Kamerstuk 33962-66

Amendement van het lid Van Veldhoven over het niet toestaan van afwijkingen na afloop van een experiment

Dossier: Regels over het beschermen en benutten van de fysieke leefomgeving (Omgevingswet)

Gepubliceerd: 8 juni 2015
Indiener(s): Stientje van Veldhoven (D66)
Onderwerpen: ruimte en infrastructuur ruimtelijke ordening
Bron: https://zoek.officielebekendmakingen.nl/kst-33962-66.html
ID: 33962-66
Wijzigingen: 33962-125

Nr. 66 AMENDEMENT VAN HET LID VAN VELDHOVEN

Ontvangen 8 juni 2015

De ondergetekende stelt het volgende amendement voor:

Artikel 23.3 wordt als volgt gewijzigd:

1. In het derde lid vervalt onderdeel h.

2. Na het derde lid wordt een lid ingevoegd, luidende:

  • 3a. Na afloop van het experiment zijn geen afwijkingen meer toegestaan.

Toelichting

De mogelijkheid om te experimenteren kan grote voordelen opleveren. Innovatieve bedrijven en burgerinitiatieven krijgen zo de kans om zich te bewijzen. Wetgeving loopt helaas toch vaak in lichte mate achter op wat er in de praktijk inmiddels mogelijk is geworden.
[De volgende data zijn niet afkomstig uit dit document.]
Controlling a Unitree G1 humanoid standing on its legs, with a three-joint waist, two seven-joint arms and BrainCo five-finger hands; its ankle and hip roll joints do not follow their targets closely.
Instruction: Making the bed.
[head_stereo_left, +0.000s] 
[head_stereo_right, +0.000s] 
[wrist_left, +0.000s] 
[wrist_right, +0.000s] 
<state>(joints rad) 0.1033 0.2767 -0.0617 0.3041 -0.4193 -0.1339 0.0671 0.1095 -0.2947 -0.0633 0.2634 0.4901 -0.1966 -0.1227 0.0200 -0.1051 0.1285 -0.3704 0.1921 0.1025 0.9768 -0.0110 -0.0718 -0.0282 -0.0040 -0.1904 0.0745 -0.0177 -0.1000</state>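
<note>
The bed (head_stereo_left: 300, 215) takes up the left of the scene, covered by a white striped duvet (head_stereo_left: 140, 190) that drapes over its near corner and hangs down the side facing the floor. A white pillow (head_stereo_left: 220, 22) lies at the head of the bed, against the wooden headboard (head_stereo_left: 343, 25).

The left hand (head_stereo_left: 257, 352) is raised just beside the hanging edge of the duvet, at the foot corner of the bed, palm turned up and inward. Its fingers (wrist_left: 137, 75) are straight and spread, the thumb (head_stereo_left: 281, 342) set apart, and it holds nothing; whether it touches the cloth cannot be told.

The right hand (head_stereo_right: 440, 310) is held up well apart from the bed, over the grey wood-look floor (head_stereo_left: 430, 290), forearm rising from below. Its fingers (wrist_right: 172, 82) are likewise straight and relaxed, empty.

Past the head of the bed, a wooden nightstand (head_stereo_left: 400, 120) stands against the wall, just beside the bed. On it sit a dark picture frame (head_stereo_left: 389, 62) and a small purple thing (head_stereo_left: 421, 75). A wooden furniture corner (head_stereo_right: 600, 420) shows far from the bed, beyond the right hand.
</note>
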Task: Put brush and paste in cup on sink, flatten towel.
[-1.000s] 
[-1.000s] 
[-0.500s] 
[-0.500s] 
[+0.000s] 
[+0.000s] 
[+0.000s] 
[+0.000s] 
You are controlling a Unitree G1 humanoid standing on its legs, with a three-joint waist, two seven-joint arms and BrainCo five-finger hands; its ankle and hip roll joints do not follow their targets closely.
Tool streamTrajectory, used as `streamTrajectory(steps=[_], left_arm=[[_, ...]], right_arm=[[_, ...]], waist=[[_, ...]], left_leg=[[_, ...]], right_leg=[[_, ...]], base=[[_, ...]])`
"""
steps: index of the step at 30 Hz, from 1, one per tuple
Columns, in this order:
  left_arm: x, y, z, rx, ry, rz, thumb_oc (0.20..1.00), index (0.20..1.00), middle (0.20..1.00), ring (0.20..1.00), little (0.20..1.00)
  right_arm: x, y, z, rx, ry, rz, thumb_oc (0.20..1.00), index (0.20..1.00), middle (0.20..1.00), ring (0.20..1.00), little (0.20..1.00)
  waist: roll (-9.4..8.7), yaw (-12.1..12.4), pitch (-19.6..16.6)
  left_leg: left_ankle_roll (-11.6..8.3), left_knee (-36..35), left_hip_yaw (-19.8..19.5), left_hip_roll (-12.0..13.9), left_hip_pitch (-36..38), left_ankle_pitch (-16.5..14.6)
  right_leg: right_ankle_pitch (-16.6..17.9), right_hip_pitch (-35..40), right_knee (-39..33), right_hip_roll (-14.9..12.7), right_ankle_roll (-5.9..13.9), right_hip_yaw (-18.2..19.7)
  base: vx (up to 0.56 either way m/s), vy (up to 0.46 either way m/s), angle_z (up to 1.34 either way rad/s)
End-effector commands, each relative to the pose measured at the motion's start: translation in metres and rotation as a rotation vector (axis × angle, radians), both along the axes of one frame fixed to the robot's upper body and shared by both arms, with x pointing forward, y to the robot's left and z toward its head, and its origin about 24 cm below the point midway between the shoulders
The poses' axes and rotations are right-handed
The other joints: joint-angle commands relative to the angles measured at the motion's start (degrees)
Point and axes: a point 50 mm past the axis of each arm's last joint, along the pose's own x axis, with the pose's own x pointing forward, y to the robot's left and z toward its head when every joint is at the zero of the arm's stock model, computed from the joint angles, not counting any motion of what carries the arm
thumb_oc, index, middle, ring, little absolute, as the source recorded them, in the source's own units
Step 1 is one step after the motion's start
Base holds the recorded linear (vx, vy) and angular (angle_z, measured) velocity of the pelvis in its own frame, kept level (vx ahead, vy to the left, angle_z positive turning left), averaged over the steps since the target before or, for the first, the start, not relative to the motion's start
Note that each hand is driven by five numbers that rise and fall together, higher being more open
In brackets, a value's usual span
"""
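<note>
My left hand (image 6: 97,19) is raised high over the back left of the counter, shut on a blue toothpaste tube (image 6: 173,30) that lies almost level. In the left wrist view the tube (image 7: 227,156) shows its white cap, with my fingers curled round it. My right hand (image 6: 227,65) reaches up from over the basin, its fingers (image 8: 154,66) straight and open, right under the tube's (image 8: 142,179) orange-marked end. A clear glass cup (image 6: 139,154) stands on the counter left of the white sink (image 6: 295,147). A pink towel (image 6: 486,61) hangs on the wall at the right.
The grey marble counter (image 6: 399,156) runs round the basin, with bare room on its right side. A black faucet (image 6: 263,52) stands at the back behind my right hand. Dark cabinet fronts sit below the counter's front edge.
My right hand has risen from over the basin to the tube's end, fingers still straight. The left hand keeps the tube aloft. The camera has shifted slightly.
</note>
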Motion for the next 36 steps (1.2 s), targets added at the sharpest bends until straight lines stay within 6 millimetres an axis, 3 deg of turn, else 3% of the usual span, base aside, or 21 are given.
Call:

De huidige experimenteerbepaling laat echter toe dat afwijkingen na afloop van het experiment toegestaan blijven. Dit druist in tegen het karakter van een experiment. Een experiment dient voor onderzoek. Als het experiment geslaagd is wordt op basis van een goede evaluatie van dat experiment besloten welke regels aangepast zouden moeten worden. Het experiment kan immers bewezen hebben dat die regels gewijzigd kunnen worden omdat er in de praktijk inmiddels meer mogelijk is geworden. Het gaat er uiteindelijk om dat de regels aangepast worden aan de afwijkingen die zijn toegestaan om het experiment uit te kunnen voeren. Het gaat expliciet niet om het permanent «gedogen» van (enkele) afwijkingen die immers slechts zijn toegestaan om het experiment uit te kunnen voeren.

Met dit amendement wordt daarom onderdeel h uit het derde lid van artikel 23.3 geschrapt, dat regelt waarover bij algemene maatregel van bestuur in ieder geval regels worden gesteld en wordt een nieuw lid opgenomen dat expliciet bepaald dat afwijkingen na afloop van een experiment niet zijn toegestaan.

Dit laat overigens onverlet dat wanneer evaluatie van het experiment aanleiding geeft tot het aanpassen van de regelgeving, de duur van het experiment met ten hoogste vijf jaar kan worden verlengd met het oog op het aanpassen van de regelgeving. De tijdsduur van het experiment wordt dan verlengd, zodat afwijking na afloop van het experiment niet nodig is, maar op tijd kan worden verankerd in regelgeving.